She Would Have Been a Taxi Dancer, But He Couldn’t Hail a Cab is an ambitious work, which, had it been published three years ago when it was written, may have proved a bit more the original allegory than it now seems. The sins and quagmire of urban sprawl is a topic we are all saturated with via the daily news and Walter Cronkite. Somehow, an in-depth exposure of that New York/New Jersey neurosis serves mainly to prod on into a revery of the ultimate Americanization of that neurosis. But that study in frustration is almost totally balanced by the spritliness of Durham author David Manning’s writing.
Manning demonstrates a rather considerable talent for manipulating vocabulary and for wringing every ounce of nuance possible from a word or phrase.
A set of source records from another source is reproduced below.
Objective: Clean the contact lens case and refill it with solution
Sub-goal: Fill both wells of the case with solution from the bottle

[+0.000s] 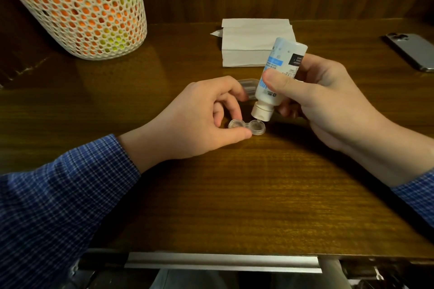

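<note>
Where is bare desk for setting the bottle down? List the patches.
Widest: the desk in front of the lens case, between the sleeves. Also between the mesh basket and napkins, and between napkins and phone. Crowded around both hands.

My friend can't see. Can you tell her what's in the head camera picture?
The right hand tips a small white bottle nozzle-down over the right cup of a clear lens case, which the left hand pinches on a wooden table. Folded paper, a mesh basket and a phone lie behind.

Glossy wooden table (234,195); clear plastic case (246,127); white paper napkins (246,40).
</note>
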A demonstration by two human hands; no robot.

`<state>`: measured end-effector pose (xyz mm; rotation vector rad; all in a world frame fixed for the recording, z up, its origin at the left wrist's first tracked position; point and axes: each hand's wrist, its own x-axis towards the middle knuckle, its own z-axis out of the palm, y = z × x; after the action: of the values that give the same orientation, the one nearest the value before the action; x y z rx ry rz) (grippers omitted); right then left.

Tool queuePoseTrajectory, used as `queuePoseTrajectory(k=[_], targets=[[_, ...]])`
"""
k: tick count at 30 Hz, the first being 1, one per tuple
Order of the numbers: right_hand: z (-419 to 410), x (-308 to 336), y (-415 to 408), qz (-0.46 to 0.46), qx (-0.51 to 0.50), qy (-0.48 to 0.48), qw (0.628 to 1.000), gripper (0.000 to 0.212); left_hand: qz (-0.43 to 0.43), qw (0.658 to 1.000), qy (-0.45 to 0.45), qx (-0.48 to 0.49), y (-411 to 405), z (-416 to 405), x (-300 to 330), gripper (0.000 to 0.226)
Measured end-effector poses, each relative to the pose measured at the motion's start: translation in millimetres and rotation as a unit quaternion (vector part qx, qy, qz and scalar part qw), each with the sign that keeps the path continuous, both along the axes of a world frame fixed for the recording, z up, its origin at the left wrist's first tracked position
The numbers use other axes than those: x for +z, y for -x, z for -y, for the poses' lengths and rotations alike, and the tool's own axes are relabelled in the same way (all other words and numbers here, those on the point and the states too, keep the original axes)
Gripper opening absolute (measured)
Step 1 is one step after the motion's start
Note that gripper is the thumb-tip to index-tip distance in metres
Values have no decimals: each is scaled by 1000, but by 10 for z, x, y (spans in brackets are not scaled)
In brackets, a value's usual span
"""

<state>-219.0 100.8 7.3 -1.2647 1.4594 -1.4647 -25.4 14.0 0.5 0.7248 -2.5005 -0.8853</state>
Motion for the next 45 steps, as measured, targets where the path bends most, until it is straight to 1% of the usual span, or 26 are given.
queuePoseTrajectory(k=[3, 9, 13, 16, 22, 29, 34, 40, 43, 45], targets=[[-3, 1, 2, 0, 0, -4, 1000, 31, 0, 1000, -2, 1, 0, 0, 1, 49], [-11, 8, 3, -3, 1, -6, 1000, 29, 1, 1000, -2, 1, -1, 7, 1, 49], [-22, 17, 11, -6, 4, -6, 1000, 23, -3, 1000, -3, 1, -2, 5, -4, 48], [-21, 17, 7, -2, 4, -7, 1000, 29, -6, 1000, -4, -1, -7, 11, -4, 48], [-12, 15, 5, 1, 4, -6, 1000, 29, -5, 1000, -5, -2, -4, 14, -15, 48], [-16, 12, -2, 1, 5, -1, 1000, 26, -3, 1000, -3, -2, -3, 12, -8, 49], [-24, 13, 3, -4, 11, 5, 1000, 20, -2, 1000, -1, -2, -3, 8, -6, 47], [-16, 4, 6, -1, 11, -1, 1000, 26, 2, 1000, 1, -1, -1, 6, 0, 48], [-17, 6, 11, 14, 13, -4, 1000, 32, 2, 1000, -1, 1, -3, 7, 0, 49], [-8, 7, 17, 28, 10, -3, 1000, 31, 0, 1000, -5, 2, -6, 10, -2, 50]])
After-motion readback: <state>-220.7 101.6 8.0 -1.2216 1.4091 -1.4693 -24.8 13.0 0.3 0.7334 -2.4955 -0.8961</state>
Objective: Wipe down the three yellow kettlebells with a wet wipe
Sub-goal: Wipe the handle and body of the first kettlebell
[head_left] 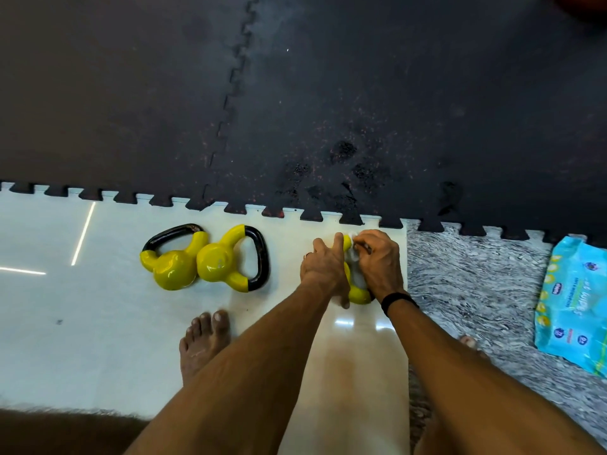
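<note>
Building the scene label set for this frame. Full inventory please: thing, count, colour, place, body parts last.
kettlebells: 3, yellow with black handles; two lie touching on the white floor at left, the third is under both hands
wet wipe: 1, white, pressed on the third kettlebell
wipes pack: 1, light blue, on the grey patterned floor at far right
foam mats: dark, interlocking, across the far half of the view
white floor tile: near left and centre
left hand: 1, rests on the third kettlebell, fingers fairly straight
right hand: 1, grips the wipe; black wristband
bare foot: 1 in plain view on the white tile; toes of another partly hidden at right
</note>
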The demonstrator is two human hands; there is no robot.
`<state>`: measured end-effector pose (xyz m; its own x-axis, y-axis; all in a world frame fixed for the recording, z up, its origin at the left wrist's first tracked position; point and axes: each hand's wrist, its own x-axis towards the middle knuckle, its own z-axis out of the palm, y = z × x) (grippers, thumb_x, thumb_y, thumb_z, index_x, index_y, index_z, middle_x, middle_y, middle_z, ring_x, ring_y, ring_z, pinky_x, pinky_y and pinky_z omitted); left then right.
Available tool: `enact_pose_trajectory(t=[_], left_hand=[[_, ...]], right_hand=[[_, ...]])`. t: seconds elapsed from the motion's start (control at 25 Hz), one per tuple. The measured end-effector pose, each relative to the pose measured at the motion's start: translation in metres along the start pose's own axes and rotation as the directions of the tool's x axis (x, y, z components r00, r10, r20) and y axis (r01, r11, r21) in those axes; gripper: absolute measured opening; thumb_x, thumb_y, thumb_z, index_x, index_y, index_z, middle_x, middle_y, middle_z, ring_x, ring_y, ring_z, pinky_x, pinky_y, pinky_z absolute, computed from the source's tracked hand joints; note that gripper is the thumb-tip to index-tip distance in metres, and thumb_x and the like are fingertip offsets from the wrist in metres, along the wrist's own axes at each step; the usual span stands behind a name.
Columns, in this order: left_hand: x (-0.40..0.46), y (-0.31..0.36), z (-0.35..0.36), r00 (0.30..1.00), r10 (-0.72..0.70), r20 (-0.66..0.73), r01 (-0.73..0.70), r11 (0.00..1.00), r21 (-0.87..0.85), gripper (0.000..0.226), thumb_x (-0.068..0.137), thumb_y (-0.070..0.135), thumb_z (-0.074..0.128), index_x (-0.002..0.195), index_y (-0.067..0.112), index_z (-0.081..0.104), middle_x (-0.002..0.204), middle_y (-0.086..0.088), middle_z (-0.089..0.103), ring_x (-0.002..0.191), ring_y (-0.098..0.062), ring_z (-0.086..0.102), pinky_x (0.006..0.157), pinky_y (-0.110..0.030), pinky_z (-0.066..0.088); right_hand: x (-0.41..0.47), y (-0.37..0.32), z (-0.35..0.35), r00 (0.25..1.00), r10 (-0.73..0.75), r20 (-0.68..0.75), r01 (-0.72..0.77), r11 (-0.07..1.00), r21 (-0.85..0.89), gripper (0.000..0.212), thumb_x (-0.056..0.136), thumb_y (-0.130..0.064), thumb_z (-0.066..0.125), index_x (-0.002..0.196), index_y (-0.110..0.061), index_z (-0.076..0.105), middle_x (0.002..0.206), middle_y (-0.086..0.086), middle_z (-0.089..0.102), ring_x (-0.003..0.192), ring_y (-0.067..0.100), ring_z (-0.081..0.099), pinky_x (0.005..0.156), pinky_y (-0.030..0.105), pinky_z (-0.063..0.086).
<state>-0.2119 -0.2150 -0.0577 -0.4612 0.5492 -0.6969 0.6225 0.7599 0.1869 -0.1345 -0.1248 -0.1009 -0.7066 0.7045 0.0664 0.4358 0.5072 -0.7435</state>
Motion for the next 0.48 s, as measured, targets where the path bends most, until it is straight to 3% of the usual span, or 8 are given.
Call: enact_pose_trajectory(t=[0.16,0.36,0.48], left_hand=[[0.001,0.002,-0.001,0.999,0.045,0.018,-0.046,0.997,0.06,0.134,0.052,0.033,0.092,0.148,0.027,-0.002,0.135,-0.02,0.029,0.115,-0.041,0.05,0.088,-0.045,0.048],[0.001,0.003,0.0,0.999,-0.024,0.028,0.025,0.999,-0.046,0.136,0.05,0.035,0.092,0.148,0.027,-0.002,0.13,-0.019,0.031,0.112,-0.041,0.051,0.085,-0.046,0.05],[-0.001,0.004,0.0,1.0,-0.017,0.021,0.018,0.998,-0.058,0.134,0.05,0.035,0.092,0.147,0.028,0.0,0.13,-0.019,0.033,0.112,-0.04,0.052,0.083,-0.046,0.051]], right_hand=[[-0.017,0.007,-0.008,0.997,0.036,-0.063,-0.036,0.999,0.01,0.006,0.082,0.004,0.065,0.079,0.004,0.07,0.083,0.017,0.068,0.08,0.032,0.063,0.072,0.04,0.056],[0.003,0.001,-0.001,1.0,-0.01,0.004,0.01,1.0,-0.015,0.01,0.085,0.001,0.062,0.079,0.004,0.07,0.083,0.018,0.068,0.079,0.031,0.063,0.073,0.04,0.056],[-0.015,0.005,-0.005,0.995,0.092,-0.05,-0.092,0.996,-0.002,0.007,0.084,0.0,0.065,0.079,0.002,0.07,0.084,0.016,0.067,0.08,0.03,0.063,0.071,0.039,0.056]])
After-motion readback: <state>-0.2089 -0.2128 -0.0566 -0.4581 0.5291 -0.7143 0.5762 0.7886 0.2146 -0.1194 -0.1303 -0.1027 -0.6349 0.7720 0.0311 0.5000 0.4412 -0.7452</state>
Reading Taxi Dancer is akin to being a photographer behind a camera, switching lenses in mid-picture — from wide angle to telephoto — and then running to the front to get into the picture yourself. Manning successfully conveys the frustrating momentum of that part of the country, that strange rib of America where artists and robots both seem to live and do well.
Traffic was relatively light . . . and nearly everyone made it alive from the parking lot to the relative safety . . . of the store’s sidewalk perimeter. They each had their own method . . . Some played bullfighter. This group taunted the on-coming vehicles by stepping right in front of them and deftly curving their bodies sideways at the last minute, or by simply standing in front of the approaching car measuring how wide the driver’s panicked eyes would become before he could slam on the brakes. These people usually shouted “OLE” when they reached safety. They had the highest casualty rate.
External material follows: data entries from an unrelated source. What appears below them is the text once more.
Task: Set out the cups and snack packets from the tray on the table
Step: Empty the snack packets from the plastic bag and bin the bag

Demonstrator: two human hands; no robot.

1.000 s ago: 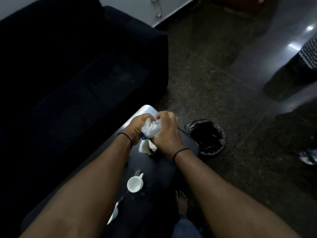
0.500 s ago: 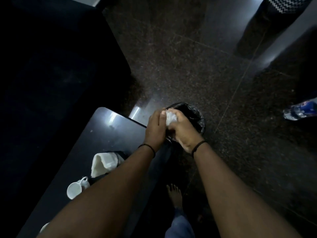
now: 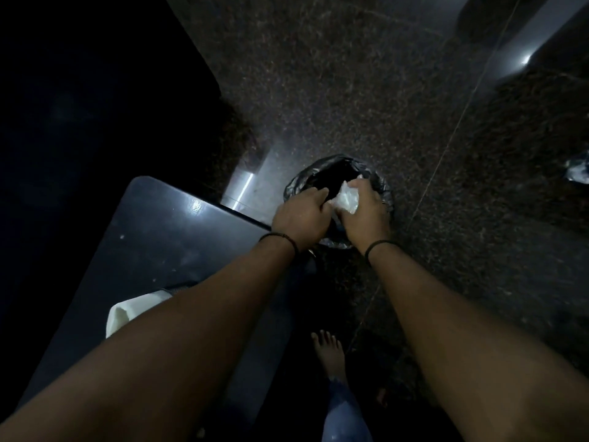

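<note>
Both hands hover over a small bin lined with a black bag [image 3: 299,186] on the floor, just past the table's far corner. My right hand [image 3: 366,215] is shut on a crumpled clear plastic wrapper [image 3: 347,199], held above the bin's opening. My left hand [image 3: 301,218] sits beside it with fingers curled down into the bin's mouth; whether it still pinches the wrapper is hidden. A white jug-like vessel [image 3: 127,311] lies on the dark table [image 3: 165,237], partly covered by my left forearm. The cups are out of view.
A dark sofa [image 3: 79,106] fills the left side beyond the table. My bare foot [image 3: 328,349] stands on the speckled stone floor beside the table. A plastic bottle [image 3: 578,172] lies at the right edge of the floor.
Both hands carried the wrapper from above the table, off its corner and out over the bin. My view swung right and down, so the white cups slid out of sight.
</note>
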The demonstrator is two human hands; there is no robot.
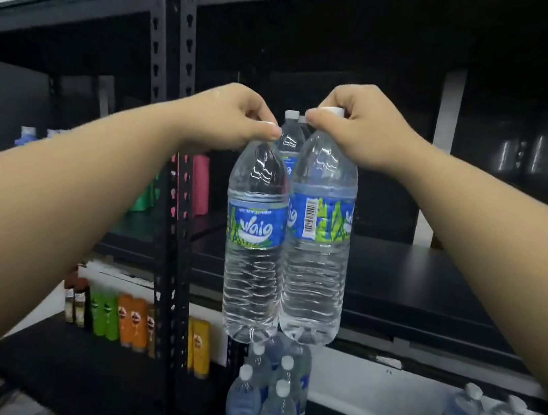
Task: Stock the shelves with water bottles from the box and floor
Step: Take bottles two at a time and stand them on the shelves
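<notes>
Both bottles read "Waig" on blue-and-green labels, the left bottle (256, 239) adding "drinking water", the right bottle (318, 240) showing a barcode; both are full of clear water. The left hand (232, 116) and right hand (355, 124) each pinch a cap with curled fingers, dangling them before the black shelf (429, 278), with more Waig bottles (263, 399) standing below

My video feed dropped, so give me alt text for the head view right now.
The left hand and right hand each hold a water bottle by its cap, the left bottle and right bottle hanging side by side before a black shelf. More bottles stand below.
</notes>
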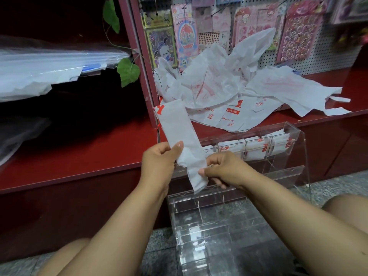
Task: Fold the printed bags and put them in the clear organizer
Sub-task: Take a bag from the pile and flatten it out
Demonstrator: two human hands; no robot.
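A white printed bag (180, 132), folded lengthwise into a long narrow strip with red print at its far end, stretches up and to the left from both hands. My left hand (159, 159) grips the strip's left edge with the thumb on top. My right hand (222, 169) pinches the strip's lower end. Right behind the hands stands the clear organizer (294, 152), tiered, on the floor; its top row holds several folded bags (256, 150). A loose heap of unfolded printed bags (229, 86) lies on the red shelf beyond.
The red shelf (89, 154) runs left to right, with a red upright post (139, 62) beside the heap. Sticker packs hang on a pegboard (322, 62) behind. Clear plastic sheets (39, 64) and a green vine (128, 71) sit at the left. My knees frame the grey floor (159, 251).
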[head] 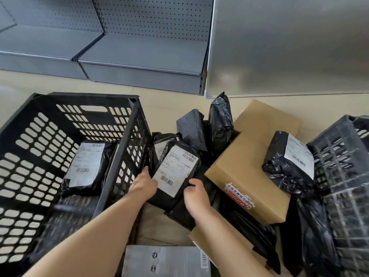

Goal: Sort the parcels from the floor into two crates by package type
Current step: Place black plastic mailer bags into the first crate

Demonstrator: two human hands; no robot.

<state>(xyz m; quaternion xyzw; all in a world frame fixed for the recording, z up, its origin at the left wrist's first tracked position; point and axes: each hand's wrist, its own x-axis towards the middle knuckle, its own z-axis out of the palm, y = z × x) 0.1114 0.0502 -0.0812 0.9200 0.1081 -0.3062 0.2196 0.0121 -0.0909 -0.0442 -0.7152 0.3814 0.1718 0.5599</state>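
Floor pile (201, 136): both hands (144, 181) on black parcel (175, 172).

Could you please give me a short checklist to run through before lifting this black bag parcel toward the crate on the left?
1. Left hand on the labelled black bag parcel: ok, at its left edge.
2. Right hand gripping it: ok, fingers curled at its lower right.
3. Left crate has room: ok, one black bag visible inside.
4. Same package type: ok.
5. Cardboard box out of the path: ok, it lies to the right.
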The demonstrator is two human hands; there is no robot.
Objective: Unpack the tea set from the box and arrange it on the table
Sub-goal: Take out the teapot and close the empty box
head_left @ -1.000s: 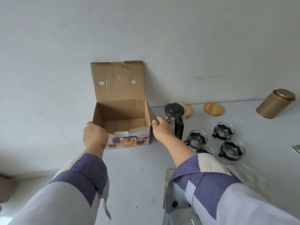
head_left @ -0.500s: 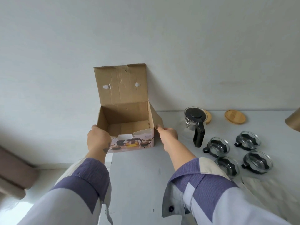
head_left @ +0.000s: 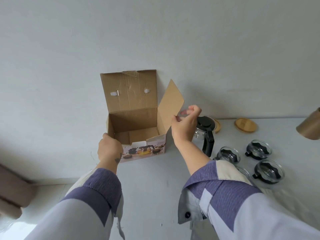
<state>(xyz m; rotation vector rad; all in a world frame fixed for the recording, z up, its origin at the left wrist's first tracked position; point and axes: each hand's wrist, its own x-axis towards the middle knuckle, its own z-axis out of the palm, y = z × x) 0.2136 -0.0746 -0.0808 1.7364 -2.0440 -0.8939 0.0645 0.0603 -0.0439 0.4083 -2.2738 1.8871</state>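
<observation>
The cardboard box stands open and looks empty at the table's left edge, its lid up against the wall. My left hand grips the box's front left corner. My right hand pinches the lower edge of the raised right side flap. Right of the box stands a glass teapot with black lid and handle. Several glass cups with black holders sit further right, among them one cup, another cup and a third cup.
Two round wooden coasters lie near the wall behind the teapot. A gold tin lies at the right edge. The white table ends just left of the box. A brown object sits low on the left.
My right hand has risen from the box's right side and lifted the side flap upward. My left hand stays at the front left corner. The view has shifted slightly.
</observation>
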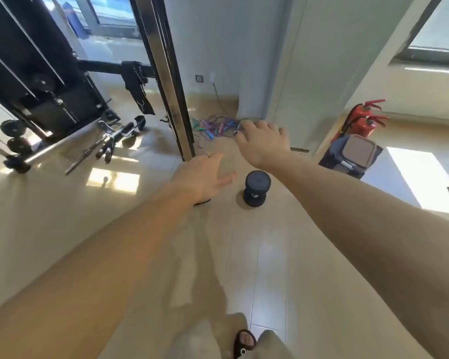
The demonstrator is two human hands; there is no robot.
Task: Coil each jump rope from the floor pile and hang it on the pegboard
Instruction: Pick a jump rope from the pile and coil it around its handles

Sifting through some really riotous humor and some dull-edged attempts at the same, one stumbles upon a simple, allegorical plot — it’s an “we’re off to see the Wizard-type-thing.” The saga is resplendent with pitfalls: a malicious department store in a shopping center, a car-eating white Cadillac, a block in Manhattan with no parking spaces; and, the tale is liberally sprinkled with generally inept, robotinized human beings.
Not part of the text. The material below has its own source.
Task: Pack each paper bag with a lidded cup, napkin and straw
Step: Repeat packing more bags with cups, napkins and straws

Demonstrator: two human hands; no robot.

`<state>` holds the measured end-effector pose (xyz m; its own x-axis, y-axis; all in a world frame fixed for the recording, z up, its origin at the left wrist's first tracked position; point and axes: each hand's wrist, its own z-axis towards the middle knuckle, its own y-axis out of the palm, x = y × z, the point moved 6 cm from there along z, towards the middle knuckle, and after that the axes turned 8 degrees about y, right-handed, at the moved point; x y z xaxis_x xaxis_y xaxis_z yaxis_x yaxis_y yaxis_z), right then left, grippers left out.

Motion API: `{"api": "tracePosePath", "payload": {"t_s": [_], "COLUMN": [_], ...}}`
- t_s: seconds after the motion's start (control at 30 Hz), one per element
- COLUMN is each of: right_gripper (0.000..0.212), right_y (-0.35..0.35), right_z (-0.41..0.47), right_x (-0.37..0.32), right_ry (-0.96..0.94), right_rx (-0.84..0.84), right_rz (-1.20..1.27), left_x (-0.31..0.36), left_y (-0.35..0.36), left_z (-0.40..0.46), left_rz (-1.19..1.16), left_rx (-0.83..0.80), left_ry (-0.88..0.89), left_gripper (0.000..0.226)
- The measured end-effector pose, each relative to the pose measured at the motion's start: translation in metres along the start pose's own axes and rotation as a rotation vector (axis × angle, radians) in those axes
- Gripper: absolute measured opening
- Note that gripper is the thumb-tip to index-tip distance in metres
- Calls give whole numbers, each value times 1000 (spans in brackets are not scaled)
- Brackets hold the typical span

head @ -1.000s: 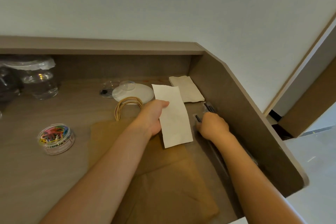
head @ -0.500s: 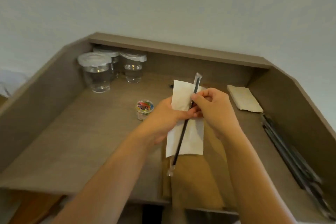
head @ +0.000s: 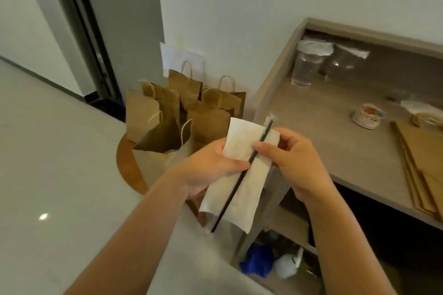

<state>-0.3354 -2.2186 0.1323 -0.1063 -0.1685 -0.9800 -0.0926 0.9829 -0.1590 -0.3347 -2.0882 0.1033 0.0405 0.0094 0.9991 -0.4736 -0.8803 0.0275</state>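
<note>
My left hand [head: 211, 167] grips a white napkin [head: 242, 175] with a black wrapped straw [head: 242, 176] lying along it, the thumb pressing the straw. My right hand [head: 292, 160] pinches the napkin and straw from the right side. Both hands are in the air left of the desk [head: 323, 132]. Behind and below them several brown paper bags [head: 182, 108] stand upright on a round wooden stool [head: 127, 170]; the nearest bag [head: 165, 139] is open. Two lidded clear cups [head: 309, 62] stand at the desk's back left corner.
Flat brown paper bags [head: 426, 163] lie stacked on the desk at right, with a small tub of coloured clips [head: 368, 116] beside them. Under the desk a shelf holds blue and white items [head: 261, 260]. A pale floor and a dark doorway [head: 79, 26] lie to the left.
My view has swung left from the desk top to the bags on the stool. Both hands carried the napkin and straw off the desk's left edge, still held together.
</note>
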Motion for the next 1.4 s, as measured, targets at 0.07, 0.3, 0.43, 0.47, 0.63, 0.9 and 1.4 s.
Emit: {"api": "tracePosePath", "payload": {"t_s": [0.07, 0.3, 0.43, 0.47, 0.63, 0.9, 1.4], "right_gripper": [16, 17, 14, 15, 16, 10, 7], "right_y": [38, 124, 149, 154, 175, 184, 202], "right_z": [8, 53, 96, 108, 180, 264, 325], "right_x": [3, 9, 5, 5, 9, 45, 91], "right_ry": [-23, -86, -113, -120, -105, 21, 333], "right_rx": [-30, -9, 40, 54, 121, 134, 110], "right_rz": [-16, -176, -208, -218, -278, -346, -941], "left_x": [-10, -44, -55, -59, -77, -97, -91], "left_y": [-31, -121, -174, -189, -252, -308, -348], "left_z": [-18, -35, -25, -21, 21, 90, 171], "left_rz": [57, 88, 181, 216, 294, 355, 365], "left_rx": [93, 288, 317, 331, 389, 313, 31], "left_ry": [-12, -90, -101, -115, -176, -297, -242], "left_gripper": [32, 28, 37, 38, 35, 42, 34]}}
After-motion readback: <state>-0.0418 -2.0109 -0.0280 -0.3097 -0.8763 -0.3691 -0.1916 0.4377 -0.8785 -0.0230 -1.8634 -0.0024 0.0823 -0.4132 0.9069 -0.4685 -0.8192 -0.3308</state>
I was reluctant to follow the romantic Typewriter and the realistic Roadmap (our two mock-heroes) out of Backinasack into the bowels of the Bronx. Anyone who’s ever been in Cross-town traffic in Manhattan would have second thoughts. Actually, I was sucked into that world of strange beings with briefcases tied to their ankles, a land where “as long as you steal more than $50,000, fraud more than 100 people, or murder more than 50 at any one time, and have a flag or registered trademark, then you can’t be found outside the law. It’s much safer on the inside.”
Throughout the book, Manning delves into a scene like gangbusters, qualifying, shifting gears into another phrase, another level of meaning and sometimes he’s caught flapping around unsuccessfully on the hinge of a too-timorous or too blatantly obvious choice of words. Sustaining this sort of casual yet salient flippancy in dialogue is an extremely hard thing to do. It is Vonnegut’s forte, for example. Manning occasionally falls just short of the mark in this initial effort. The story moves very well, generally; it’s just in places where the trivialities and small cuteness are dwelled upon for too long that it slows down. However, Manning does have his eyes open wide and does not miss much or the opportunity to comment on it: “Old people no matter what their age, are those who carry a dream beyond the expiration date stamped on top and let it go sour.”
Taxi Dancer is an exhausting book, exhausting like the roller coaster ride that it is, through adjectives, verbs, and the shifting sands of peripheral associations. But, you have survived an actual plummet into N.Y. traffic and you have been transported through the power of the printed page to a Coney Island of Pitfalls.
I would buy a ticket for Mr. Manning’s next ride.